DATA BLOCK section start
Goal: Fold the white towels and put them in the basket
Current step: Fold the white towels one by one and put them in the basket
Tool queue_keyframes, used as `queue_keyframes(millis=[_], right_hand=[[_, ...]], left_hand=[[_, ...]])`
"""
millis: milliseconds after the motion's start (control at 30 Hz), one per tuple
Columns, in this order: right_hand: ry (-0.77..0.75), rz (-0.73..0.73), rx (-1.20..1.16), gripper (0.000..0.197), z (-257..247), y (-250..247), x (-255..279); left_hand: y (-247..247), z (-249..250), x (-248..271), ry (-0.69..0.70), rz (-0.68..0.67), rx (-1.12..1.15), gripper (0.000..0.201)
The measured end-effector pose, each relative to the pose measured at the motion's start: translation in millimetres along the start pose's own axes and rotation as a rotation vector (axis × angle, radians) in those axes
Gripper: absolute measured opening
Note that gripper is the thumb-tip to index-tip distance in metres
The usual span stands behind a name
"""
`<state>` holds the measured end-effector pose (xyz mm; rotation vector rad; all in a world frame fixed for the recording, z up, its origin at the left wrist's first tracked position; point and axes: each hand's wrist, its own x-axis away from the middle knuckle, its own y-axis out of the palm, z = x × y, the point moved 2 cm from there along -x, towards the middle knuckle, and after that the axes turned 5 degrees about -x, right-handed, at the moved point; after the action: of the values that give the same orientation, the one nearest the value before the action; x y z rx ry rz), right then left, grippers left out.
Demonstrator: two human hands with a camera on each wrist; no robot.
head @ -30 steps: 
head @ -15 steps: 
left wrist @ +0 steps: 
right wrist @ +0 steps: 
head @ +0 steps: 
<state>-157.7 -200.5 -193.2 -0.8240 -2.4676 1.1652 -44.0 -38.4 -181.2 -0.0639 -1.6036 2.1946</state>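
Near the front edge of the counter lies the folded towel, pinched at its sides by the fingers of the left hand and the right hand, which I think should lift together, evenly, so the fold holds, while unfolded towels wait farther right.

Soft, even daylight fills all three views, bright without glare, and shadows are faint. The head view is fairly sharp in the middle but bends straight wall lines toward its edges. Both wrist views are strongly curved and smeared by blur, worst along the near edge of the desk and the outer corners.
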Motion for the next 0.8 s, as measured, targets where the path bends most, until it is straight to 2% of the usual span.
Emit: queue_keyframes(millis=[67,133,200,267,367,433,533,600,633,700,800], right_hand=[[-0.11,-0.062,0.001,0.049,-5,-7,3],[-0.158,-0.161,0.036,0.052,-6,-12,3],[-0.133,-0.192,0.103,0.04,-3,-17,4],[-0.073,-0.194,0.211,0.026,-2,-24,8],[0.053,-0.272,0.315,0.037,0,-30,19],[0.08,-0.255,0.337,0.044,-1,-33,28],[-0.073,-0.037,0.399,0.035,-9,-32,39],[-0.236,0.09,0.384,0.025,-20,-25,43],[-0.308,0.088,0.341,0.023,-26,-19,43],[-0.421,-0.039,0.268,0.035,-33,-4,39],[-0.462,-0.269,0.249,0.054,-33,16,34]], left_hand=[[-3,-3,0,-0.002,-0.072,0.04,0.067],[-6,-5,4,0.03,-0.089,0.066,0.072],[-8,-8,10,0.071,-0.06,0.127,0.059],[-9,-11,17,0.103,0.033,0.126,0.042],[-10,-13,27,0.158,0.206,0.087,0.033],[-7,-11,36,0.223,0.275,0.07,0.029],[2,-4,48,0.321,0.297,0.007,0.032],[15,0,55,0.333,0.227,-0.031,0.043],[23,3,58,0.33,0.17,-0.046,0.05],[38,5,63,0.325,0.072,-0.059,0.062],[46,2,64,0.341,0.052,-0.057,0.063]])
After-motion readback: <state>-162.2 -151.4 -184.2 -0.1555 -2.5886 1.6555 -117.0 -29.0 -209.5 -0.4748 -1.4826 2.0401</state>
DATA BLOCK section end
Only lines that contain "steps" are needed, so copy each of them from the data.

PROBLEM SOLUTION:
head @ -30 steps: 
head @ -15 steps: 
left wrist @ +0 steps: 
right wrist @ +0 steps: 
head @ +0 steps: 

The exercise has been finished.